FDA Pilot SaMD Precertification Program Offers Few Insights
Lack of Regulatory Firewall an Issue
Along with many of our clients, we at Enzyme looked to the FDA pilot program for software precertification as a potential solution to many of the problems with the agency’s regulation of software as a medical device (SaMD). Unfortunately, it appears the precertification pilot was less than successful in providing a new regulatory path forward, the consequence of which is that many SaMD products will continue to require burdensome and frequent regulatory filings.
The most important overall finding in the September report may be that the FDA’s current statutory authorities do not allow it to implement a program based on the working model of the precertification pilot. The FDA stated that the required new statutory authorities would supplement rather than replace the established regulatory pathways, although no further details were offered. This question of statutory authorities was raised by three members of the U.S. Senate in 2018, who also asked whether the precertification concept would have led to an impermissible reduction in user fees collected by the agency.
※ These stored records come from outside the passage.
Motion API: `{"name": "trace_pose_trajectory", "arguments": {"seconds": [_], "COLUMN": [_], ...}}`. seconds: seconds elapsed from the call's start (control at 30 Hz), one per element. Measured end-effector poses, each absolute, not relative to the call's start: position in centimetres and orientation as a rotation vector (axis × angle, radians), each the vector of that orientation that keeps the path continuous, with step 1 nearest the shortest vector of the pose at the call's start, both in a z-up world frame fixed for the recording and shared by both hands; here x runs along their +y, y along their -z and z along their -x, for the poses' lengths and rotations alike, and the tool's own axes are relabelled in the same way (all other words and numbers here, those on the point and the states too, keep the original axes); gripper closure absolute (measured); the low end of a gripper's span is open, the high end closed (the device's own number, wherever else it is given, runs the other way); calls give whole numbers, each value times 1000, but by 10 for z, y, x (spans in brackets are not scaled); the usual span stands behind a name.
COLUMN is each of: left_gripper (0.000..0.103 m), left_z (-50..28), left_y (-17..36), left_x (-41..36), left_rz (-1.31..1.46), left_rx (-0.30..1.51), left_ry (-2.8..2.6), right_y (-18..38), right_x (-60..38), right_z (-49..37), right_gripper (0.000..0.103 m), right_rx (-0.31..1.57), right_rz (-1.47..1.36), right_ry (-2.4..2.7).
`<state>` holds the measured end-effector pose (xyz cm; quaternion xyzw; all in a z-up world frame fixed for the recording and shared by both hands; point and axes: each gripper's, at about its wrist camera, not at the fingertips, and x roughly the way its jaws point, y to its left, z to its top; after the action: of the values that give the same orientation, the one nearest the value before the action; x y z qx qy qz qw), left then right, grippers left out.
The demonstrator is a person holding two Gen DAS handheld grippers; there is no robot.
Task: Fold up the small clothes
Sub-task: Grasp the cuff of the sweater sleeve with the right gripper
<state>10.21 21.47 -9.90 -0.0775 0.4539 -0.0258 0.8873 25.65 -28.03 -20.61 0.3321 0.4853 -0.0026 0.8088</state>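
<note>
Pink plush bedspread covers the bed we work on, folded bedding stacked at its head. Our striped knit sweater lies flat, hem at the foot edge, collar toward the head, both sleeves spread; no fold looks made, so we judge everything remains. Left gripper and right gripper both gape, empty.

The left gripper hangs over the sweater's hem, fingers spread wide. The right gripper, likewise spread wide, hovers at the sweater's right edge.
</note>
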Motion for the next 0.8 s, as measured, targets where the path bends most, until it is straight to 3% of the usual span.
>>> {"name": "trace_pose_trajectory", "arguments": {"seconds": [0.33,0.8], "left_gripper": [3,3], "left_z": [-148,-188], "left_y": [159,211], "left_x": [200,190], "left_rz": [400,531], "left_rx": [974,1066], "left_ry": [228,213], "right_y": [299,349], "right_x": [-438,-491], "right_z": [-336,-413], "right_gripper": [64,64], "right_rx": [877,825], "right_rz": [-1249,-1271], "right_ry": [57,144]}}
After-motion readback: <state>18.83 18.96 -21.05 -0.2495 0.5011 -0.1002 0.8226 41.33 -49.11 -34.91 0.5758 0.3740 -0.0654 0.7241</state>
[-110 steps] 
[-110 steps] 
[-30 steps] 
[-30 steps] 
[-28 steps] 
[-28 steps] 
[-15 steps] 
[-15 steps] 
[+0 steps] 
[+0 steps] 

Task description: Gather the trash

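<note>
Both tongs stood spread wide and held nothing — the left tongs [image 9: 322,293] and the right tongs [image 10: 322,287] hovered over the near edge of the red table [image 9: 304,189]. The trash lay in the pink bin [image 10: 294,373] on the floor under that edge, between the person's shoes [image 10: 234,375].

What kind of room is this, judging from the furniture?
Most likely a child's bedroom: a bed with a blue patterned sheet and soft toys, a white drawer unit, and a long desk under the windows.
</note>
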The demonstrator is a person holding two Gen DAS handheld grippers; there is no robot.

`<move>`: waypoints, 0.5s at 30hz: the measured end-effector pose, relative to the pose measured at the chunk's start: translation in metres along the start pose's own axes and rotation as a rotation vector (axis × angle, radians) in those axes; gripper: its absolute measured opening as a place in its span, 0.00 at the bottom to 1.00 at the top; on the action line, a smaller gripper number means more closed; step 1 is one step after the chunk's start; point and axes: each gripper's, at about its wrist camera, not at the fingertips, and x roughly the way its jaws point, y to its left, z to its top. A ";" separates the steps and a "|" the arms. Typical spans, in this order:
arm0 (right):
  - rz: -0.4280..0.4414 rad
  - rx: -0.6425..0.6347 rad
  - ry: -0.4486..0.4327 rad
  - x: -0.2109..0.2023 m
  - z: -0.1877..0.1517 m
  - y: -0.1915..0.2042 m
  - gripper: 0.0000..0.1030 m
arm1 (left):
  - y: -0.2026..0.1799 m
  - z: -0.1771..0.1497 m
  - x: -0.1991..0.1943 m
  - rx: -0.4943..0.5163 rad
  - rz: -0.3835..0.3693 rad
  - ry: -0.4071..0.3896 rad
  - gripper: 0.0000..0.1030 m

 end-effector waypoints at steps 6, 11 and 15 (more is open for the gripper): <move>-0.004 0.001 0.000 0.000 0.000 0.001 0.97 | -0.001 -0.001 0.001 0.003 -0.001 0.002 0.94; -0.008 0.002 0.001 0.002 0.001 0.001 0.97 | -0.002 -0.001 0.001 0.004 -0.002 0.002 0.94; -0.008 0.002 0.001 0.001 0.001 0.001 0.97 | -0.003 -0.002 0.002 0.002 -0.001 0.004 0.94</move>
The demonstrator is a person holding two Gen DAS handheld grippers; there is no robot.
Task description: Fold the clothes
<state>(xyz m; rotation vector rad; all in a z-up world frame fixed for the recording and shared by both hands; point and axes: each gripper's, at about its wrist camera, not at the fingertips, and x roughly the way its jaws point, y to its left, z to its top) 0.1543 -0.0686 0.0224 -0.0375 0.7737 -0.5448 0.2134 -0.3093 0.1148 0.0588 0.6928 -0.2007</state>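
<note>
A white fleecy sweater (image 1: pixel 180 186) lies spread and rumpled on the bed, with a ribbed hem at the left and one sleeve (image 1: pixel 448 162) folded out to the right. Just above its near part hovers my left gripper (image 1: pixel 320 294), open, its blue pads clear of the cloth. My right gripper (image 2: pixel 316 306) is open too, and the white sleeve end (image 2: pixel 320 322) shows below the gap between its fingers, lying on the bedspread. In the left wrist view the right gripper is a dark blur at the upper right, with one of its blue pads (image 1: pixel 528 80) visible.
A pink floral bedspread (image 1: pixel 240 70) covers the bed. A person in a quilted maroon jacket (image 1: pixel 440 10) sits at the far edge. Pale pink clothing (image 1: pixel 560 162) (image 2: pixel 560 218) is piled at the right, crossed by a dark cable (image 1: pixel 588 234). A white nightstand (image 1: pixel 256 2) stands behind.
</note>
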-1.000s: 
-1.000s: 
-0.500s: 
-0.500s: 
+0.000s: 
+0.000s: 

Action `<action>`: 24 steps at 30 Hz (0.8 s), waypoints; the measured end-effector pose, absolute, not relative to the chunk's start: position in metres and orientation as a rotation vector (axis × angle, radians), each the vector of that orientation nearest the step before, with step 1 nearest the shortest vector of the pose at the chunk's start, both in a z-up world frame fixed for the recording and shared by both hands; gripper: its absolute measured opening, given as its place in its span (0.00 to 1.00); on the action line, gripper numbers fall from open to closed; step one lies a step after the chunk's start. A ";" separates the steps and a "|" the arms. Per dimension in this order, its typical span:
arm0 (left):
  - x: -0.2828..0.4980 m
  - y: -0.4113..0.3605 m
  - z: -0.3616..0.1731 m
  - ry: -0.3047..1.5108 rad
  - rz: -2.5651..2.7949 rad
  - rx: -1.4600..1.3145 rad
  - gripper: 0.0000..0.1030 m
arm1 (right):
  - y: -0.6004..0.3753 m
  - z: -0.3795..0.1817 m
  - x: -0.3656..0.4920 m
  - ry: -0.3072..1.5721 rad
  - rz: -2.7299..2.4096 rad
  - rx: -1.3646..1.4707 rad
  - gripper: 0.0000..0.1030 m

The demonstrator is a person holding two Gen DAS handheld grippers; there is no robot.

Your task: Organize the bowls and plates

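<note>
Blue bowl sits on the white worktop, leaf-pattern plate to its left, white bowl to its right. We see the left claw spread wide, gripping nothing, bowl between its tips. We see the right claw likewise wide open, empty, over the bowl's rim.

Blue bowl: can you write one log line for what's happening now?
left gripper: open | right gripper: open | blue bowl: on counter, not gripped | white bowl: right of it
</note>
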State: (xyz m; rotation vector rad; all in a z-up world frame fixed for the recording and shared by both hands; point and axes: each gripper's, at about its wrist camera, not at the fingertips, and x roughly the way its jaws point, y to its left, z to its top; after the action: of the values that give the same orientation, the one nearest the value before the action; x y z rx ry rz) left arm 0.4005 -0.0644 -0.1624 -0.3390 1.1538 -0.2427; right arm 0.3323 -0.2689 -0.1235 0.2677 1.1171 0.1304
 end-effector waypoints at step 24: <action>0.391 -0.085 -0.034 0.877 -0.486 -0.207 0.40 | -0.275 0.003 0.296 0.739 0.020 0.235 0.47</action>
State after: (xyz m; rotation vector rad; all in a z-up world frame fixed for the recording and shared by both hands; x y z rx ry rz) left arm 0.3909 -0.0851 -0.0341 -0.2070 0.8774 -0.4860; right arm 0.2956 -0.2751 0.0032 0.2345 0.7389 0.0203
Two other issues with the pilot were that the FDA was able to enlist only nine participants, and that the use of the de novo program as a model for review of the pilot devices had unintended consequences. Chief among these is that the special controls created by the de novo review process would have applied to devices outside the pilot due to the absence of a legal and regulatory barrier. As a result of these two sets of limitations, the pilot was limited to a narrow group of devices that do not reflect the range of devices that would by regulated under a fully implemented precertification program. There are two levels of certification, one of which allows only low-risk products to market without review and the second allowing the developer to put low- and moderate-risk software to market without review. However, the pilot’s mechanisms for evaluating the organization’s commitment to the principles might not have provided the needed assurance that even relatively low-risk devices could have been safely placed on the market without direct FDA review. Both clinical performance and cybersecurity were central to the agency’s concerns in this context. The solution to this issue could be the application of an adaptation of quality management system (QMS) principles along with the application of general and/or special controls that would allow some, but not all, of the developer’s products to market without a formal review. Again, however, details were sketchy.
Analytics Plan Required to Assess Real-world Performance
The working model of the precertification program describes the postmarket surveillance activities that would be necessary to implement the plan, consisting of three categories of real-world performance analytics (RWPAs). These analytics could draw on data generated by the devices themselves and by device registries, data commons, and other sources of electronic health information. We will leave aside the question of the cost of collecting and analyzing these data other than to state that those costs might be prohibitive for a small developer.